Points forts de l’étude :
- Stratégie de livraison innovante : La fusion d’anticorps à domaine unique et d’HSA a permis à l’enzyme IDS de traverser la barrière hémato-encéphalique et de prolonger sa demi-vie sérique.
- Efficacité significative de la livraison cérébrale : Les concentrations de IGFR3H5-IDS-HSA et IGFR3H5-IDS-R28 dans le liquide céphalo-rachidien et le parenchyme cérébral ont augmenté de manière significative, démontrant leur potentiel dans le traitement du SNC.

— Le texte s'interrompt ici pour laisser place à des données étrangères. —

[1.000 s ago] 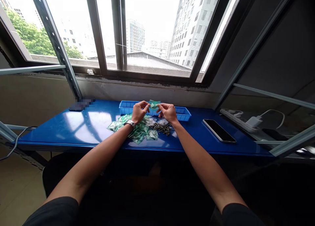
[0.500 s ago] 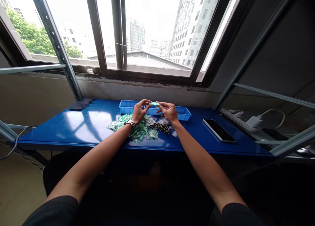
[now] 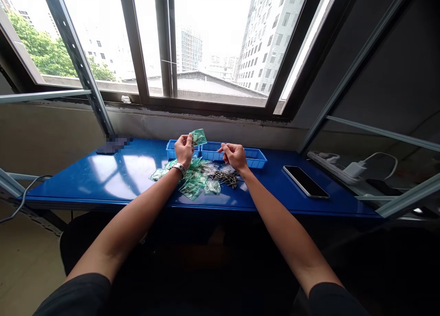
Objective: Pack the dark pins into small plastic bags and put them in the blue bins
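We had drawn our hands apart — our left hand (image 3: 184, 150) now pinched a green plastic bag (image 3: 198, 137), raised above the blue tray (image 3: 233, 154); our right hand (image 3: 234, 155) stayed half-closed — holding what, we couldn't tell.

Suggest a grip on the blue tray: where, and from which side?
Take the right end wall of the blue tray, fingers hooked over the rim, coming in from the right. That end is free on the desk, while the right hand is in front of the long near wall and green bags heap towards the left end.
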A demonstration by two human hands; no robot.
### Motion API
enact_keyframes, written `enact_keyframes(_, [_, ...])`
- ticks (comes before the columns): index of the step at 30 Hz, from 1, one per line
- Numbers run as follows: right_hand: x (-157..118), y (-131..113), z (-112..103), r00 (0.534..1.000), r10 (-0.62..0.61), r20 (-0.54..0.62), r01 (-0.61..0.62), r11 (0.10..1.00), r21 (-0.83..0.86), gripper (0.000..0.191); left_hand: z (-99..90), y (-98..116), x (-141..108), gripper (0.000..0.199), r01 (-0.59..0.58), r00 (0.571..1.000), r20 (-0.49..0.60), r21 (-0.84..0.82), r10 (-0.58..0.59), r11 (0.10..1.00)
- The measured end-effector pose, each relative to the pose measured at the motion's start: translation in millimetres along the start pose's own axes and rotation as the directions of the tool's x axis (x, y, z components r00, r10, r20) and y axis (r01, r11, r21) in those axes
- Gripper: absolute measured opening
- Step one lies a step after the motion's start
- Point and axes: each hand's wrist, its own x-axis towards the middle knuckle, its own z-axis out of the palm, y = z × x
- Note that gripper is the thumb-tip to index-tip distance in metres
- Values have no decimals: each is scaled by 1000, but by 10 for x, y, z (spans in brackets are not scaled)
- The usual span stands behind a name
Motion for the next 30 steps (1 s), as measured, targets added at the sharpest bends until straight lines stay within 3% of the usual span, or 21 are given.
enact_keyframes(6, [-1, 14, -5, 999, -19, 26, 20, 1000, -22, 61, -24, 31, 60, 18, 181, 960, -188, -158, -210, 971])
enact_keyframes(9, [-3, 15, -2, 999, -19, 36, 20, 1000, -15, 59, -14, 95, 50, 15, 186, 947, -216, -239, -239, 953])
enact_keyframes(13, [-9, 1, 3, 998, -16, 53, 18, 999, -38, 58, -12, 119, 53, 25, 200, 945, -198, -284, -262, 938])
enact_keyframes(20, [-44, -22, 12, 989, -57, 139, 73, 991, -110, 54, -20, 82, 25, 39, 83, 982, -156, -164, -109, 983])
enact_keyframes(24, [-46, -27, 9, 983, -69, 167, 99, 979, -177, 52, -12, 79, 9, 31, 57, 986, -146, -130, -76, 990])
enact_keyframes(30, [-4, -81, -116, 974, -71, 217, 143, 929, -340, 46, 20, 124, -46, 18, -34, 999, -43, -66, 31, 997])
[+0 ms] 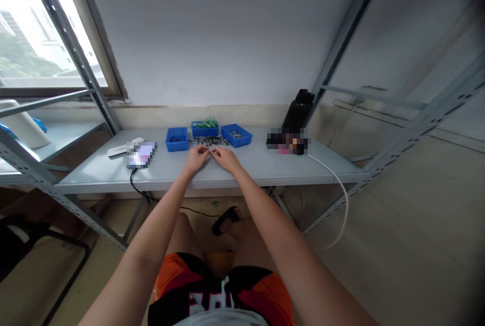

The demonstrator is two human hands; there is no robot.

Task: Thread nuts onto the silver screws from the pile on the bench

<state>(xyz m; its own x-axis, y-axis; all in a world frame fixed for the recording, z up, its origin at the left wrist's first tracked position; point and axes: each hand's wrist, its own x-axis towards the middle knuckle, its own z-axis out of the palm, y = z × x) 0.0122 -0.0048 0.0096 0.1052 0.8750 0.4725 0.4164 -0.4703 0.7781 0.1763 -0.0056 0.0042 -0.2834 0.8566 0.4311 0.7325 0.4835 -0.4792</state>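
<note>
My left hand [196, 158] and my right hand [226, 157] meet over the front half of the shelf table. Fingertips of both are pinched close together; whatever lies between them is too small to make out. Just beyond the fingers is a loose pile of thin black and silver pieces [209, 141]. Around it stand three blue bins. Dark bits lie low in the left bin [177, 147], slender green pieces [206, 123] fill the middle bin [205, 133], and small metallic-looking parts [236, 134] are in the right bin [244, 141].
A phone [142, 155] with a black cable lies left, beside a white object [118, 151]. At right stand a black bottle [298, 111] and a blurred dark item [288, 143], near a white cable [345, 199]. Metal posts [343, 38] frame the grey tabletop [265, 164].
</note>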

- Perspectives d’application étendues : Cette plateforme technologique peut être appliquée à d’autres thérapies enzymatiques de remplacement nécessitant de traverser la barrière hémato-encéphalique, offrant ainsi une valeur scientifique et clinique importante.
Autres informations pertinentes
L’équipe de recherche a également souligné que, bien que l’affinité des protéines de fusion ait diminué, leur fonction in vivo n’a pas été significativement affectée. De plus, le système d’expression dans la levure et le processus de purification développés par l’équipe offrent une faisabilité pour une production à grande échelle.
Cette étude ouvre de nouvelles perspectives pour le traitement du syndrome de Hunter et d’autres maladies du SNC, avec une signification scientifique et clinique importante.